## Assignment
Whenever a line of the entries below holds the string "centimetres", copy that line and return it.

Entries supplied: Begin

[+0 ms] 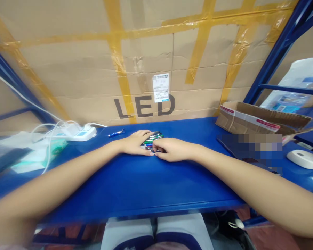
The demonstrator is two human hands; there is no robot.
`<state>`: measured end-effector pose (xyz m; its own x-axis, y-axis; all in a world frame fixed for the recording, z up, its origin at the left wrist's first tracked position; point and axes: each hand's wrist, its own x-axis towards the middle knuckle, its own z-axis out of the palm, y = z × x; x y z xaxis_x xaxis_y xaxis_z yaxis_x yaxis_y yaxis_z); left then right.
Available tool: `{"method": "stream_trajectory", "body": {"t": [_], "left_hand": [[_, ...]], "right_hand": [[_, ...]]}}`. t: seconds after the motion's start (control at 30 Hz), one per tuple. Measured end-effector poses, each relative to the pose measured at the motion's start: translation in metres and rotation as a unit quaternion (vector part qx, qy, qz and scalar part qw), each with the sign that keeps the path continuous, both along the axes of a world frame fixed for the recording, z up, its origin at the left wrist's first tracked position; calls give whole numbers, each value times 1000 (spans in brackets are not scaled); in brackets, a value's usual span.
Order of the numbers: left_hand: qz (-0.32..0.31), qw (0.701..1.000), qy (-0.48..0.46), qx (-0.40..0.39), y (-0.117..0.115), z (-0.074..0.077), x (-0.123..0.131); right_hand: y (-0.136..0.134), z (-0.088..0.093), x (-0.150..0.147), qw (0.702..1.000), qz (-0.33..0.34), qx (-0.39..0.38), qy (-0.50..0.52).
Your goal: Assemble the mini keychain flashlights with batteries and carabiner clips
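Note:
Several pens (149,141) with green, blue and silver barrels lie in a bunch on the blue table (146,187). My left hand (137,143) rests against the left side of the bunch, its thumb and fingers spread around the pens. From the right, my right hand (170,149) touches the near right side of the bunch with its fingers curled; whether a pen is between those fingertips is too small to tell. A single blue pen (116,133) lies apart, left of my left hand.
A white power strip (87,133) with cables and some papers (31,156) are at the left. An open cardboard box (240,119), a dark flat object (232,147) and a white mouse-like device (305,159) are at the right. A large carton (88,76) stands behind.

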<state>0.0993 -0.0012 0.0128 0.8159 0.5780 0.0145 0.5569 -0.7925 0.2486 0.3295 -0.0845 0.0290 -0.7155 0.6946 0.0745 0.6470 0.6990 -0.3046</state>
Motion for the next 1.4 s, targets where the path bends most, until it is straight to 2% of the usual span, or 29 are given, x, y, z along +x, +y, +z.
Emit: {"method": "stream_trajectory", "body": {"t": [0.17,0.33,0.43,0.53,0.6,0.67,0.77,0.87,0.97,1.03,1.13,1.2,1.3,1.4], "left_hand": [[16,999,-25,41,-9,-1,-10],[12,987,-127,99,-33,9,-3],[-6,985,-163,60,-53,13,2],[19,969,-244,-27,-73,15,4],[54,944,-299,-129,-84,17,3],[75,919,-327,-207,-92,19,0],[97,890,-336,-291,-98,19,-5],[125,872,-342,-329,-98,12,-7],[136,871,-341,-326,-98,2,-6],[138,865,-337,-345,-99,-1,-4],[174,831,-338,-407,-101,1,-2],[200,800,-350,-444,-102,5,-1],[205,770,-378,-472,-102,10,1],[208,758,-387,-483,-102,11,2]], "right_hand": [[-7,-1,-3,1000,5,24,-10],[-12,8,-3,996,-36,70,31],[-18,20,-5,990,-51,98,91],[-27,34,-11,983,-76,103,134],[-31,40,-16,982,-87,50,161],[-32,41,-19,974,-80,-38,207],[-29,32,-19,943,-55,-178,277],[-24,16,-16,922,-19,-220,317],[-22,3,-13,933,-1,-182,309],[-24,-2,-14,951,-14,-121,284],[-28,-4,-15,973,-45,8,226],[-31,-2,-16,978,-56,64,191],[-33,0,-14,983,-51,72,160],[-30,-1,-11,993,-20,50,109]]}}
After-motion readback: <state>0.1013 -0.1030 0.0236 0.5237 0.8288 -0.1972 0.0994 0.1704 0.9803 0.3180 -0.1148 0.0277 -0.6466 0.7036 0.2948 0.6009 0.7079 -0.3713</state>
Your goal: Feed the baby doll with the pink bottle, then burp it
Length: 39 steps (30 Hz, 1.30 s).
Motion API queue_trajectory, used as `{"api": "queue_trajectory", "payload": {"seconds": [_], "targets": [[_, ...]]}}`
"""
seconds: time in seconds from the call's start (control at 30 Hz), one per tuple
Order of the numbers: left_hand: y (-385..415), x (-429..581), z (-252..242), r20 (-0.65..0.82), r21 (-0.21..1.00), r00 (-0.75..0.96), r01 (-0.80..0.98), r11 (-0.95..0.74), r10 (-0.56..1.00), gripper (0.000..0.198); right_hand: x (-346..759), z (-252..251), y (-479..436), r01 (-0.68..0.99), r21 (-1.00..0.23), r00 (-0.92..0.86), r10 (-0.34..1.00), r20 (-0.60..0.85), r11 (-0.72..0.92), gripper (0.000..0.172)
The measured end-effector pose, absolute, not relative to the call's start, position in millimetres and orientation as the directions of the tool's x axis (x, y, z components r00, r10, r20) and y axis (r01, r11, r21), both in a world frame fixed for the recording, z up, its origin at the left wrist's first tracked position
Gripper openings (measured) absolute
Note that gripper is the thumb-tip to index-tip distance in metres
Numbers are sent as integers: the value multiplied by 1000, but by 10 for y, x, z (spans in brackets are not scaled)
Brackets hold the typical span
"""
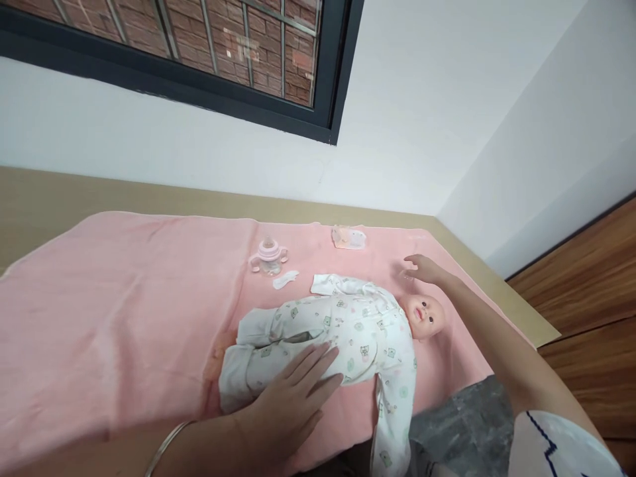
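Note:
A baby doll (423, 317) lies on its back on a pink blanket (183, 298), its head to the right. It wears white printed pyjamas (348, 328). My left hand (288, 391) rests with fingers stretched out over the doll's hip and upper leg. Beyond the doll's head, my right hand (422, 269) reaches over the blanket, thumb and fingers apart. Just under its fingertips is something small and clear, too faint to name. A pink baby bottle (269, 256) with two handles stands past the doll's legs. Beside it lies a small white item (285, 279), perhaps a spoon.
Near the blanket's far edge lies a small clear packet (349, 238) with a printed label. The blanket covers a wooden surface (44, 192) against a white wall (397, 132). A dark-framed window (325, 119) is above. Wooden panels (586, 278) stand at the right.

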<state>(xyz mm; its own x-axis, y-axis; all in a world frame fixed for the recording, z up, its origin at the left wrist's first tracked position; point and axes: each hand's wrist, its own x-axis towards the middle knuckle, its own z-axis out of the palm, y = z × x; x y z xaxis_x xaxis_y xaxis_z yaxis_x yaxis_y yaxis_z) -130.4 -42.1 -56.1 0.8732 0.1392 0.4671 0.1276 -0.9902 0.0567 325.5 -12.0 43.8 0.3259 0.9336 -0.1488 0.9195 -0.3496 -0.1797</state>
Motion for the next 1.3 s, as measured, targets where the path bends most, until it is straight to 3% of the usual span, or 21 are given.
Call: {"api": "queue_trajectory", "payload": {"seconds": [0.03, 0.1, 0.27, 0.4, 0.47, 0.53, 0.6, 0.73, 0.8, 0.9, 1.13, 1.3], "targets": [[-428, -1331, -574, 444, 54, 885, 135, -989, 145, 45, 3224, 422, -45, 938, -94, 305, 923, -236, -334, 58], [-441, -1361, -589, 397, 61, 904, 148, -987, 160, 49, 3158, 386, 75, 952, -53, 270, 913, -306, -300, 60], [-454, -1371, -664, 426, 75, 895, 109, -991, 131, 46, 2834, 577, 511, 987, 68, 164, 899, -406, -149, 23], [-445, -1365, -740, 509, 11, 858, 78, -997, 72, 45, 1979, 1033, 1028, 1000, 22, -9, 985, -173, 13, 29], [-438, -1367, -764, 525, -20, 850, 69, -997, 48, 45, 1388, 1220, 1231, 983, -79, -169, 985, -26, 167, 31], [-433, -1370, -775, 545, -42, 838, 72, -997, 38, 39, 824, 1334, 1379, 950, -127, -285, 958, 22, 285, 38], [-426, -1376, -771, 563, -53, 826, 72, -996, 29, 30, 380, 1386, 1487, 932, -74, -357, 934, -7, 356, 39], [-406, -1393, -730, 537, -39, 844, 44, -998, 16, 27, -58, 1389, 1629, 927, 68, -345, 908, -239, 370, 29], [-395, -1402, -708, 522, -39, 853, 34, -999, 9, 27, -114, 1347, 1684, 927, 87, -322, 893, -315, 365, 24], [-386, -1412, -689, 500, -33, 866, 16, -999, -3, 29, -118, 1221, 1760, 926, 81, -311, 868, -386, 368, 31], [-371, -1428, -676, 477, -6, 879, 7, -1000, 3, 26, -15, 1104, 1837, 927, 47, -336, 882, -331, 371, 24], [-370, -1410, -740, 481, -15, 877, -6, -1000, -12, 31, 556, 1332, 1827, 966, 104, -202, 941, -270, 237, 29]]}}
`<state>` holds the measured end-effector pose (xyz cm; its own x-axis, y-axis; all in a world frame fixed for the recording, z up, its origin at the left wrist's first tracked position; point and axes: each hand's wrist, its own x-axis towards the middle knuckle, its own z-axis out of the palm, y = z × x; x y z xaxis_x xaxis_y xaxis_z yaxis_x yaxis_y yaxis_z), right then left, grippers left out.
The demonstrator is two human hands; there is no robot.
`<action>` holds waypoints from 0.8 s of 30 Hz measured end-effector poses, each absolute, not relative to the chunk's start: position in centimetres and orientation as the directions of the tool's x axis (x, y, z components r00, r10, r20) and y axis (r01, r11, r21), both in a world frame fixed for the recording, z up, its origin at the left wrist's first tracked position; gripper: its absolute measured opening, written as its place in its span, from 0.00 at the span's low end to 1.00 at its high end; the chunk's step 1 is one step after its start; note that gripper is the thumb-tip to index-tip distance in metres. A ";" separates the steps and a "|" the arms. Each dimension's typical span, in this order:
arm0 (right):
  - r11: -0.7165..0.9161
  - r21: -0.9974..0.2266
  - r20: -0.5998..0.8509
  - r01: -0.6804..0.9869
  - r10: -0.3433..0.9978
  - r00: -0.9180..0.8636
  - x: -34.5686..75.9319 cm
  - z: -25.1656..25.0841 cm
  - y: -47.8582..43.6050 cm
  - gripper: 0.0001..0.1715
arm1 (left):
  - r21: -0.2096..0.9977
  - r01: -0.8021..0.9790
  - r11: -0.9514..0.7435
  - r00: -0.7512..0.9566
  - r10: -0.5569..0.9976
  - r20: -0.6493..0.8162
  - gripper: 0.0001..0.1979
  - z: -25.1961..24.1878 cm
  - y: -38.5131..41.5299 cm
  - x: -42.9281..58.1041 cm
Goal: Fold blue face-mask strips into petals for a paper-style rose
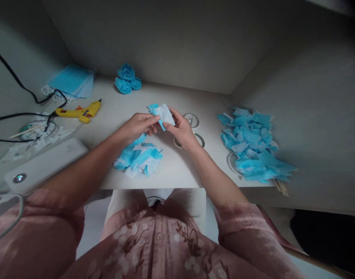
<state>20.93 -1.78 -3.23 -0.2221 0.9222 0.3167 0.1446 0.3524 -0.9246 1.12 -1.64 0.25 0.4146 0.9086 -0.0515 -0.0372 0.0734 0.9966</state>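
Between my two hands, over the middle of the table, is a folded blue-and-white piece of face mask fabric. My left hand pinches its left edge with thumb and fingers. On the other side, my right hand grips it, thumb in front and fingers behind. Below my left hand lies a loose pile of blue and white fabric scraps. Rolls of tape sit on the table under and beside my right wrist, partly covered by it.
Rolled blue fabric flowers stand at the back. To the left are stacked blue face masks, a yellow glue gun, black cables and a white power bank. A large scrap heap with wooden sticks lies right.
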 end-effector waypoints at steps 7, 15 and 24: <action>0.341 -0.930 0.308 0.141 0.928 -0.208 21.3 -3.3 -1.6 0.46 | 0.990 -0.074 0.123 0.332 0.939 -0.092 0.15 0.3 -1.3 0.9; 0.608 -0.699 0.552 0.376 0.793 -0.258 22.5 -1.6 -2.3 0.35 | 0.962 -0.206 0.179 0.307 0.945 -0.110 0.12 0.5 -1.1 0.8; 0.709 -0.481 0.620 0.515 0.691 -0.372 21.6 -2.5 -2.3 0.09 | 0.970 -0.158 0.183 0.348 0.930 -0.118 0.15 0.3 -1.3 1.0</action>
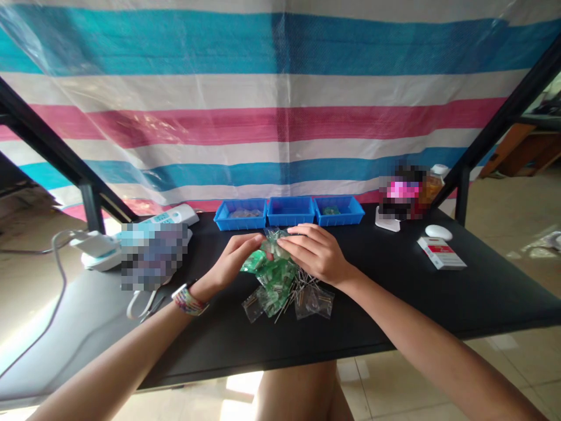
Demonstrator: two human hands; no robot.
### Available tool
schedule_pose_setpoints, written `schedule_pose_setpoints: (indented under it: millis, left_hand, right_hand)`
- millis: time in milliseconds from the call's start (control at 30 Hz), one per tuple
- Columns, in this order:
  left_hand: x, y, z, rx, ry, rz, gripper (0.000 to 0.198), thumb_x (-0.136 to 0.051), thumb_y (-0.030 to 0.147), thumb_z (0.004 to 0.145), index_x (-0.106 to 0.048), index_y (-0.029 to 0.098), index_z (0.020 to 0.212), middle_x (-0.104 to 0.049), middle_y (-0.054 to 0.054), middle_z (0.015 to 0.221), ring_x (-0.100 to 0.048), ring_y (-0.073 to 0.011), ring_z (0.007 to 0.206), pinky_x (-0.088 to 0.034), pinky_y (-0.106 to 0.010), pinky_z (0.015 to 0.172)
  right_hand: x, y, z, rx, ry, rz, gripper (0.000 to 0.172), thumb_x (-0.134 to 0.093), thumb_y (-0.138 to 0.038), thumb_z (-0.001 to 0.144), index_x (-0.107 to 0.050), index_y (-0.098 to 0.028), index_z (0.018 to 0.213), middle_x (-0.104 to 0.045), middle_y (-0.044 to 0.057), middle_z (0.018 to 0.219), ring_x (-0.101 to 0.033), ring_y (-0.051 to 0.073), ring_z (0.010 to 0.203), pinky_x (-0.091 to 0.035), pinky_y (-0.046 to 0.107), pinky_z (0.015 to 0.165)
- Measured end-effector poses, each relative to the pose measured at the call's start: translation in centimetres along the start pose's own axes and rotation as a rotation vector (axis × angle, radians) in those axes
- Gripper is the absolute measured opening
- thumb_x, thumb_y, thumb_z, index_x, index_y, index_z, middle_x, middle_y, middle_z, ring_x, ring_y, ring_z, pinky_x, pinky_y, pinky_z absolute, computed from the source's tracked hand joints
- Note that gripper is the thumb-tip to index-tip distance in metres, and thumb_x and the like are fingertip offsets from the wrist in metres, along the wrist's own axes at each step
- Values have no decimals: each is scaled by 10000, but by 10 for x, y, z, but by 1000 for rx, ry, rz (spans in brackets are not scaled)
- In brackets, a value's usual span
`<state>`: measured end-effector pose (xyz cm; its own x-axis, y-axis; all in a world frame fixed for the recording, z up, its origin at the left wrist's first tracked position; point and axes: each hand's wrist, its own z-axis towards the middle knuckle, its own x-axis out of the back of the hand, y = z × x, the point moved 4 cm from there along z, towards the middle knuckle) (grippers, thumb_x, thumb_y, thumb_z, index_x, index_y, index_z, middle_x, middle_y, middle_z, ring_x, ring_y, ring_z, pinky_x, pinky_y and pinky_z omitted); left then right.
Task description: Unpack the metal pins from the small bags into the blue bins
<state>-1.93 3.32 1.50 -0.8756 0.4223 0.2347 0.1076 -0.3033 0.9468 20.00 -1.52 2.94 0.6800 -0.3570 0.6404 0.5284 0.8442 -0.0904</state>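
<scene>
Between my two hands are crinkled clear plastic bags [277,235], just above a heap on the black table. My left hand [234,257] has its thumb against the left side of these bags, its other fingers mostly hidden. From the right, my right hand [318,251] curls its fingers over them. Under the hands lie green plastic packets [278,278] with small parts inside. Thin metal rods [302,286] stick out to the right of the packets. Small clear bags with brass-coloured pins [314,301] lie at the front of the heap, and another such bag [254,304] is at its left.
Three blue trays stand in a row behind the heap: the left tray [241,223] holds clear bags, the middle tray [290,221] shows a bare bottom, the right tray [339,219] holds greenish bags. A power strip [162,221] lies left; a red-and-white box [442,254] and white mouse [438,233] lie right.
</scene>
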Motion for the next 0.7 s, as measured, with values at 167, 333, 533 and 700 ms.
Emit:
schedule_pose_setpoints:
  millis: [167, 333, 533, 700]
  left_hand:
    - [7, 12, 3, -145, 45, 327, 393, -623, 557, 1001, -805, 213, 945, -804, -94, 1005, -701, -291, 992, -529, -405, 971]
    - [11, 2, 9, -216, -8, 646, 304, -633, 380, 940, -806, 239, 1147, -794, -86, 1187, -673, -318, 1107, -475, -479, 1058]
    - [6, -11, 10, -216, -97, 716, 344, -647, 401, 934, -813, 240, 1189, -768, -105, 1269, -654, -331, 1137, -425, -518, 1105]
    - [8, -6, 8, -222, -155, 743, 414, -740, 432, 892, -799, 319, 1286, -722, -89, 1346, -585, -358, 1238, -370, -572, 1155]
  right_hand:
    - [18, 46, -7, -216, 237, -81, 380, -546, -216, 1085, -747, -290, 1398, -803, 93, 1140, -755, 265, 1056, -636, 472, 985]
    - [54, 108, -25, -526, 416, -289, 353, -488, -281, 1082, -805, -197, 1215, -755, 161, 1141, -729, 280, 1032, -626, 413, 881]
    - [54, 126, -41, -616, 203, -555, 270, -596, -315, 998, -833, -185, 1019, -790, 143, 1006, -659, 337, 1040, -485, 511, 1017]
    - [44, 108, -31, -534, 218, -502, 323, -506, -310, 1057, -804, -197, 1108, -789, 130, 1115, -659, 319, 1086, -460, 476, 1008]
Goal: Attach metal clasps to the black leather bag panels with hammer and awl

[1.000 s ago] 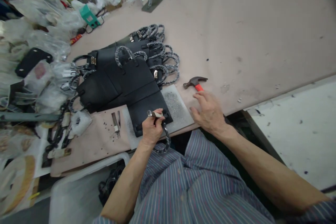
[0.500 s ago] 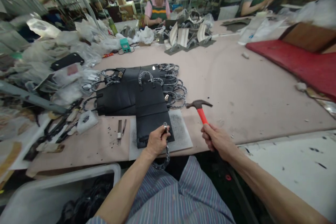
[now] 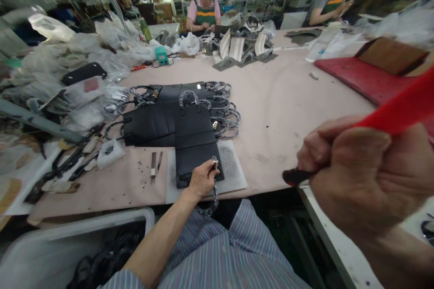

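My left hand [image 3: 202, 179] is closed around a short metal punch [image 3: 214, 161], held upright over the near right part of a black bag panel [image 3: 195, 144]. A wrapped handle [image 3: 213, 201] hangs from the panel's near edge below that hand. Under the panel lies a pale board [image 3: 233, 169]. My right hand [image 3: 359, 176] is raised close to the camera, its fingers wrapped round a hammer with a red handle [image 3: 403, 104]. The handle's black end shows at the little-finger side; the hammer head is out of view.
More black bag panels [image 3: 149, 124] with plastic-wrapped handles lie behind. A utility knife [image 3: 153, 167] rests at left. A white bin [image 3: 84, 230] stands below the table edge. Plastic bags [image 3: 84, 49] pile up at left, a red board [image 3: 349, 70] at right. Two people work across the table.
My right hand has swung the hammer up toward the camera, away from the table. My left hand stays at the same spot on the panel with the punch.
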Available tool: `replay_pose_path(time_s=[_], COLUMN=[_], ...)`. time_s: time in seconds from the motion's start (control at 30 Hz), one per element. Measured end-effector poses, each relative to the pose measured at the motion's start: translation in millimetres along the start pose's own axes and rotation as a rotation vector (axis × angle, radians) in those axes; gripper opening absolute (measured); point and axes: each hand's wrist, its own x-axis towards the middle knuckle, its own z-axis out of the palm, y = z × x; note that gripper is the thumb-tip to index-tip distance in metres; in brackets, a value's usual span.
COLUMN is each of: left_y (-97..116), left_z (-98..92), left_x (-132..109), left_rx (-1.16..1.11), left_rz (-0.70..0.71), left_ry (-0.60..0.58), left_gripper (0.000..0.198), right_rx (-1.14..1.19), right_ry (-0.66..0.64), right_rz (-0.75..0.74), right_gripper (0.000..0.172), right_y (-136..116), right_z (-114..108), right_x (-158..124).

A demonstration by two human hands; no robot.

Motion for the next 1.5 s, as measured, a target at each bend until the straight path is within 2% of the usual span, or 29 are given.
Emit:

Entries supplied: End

## Output below
`<action>` holds waypoints from 0.8 s of 30 Hz measured end-effector poses, each absolute, not relative to the chunk's start: position in centimetres and orientation as the directions of the tool's x axis (x, y, z components r00, r10, r20) and y axis (r01, r11, r21), both in a world frame fixed for the recording, z up, its origin at the left wrist's first tracked position; gripper: its absolute measured opening, written as its place in its span, from 0.00 at the span's low end to 1.00 at its high end; the chunk's step 1 is one step after its start; note that gripper is the thumb-tip to index-tip distance in metres. A ";" separates the steps and a "|" the arms. Each dimension's typical span, in this order:
- Measured end-effector poses, each relative to the pose measured at the call's start: translation in centimetres along the start pose's own axes and rotation as a rotation vector (axis × angle, radians) in those axes

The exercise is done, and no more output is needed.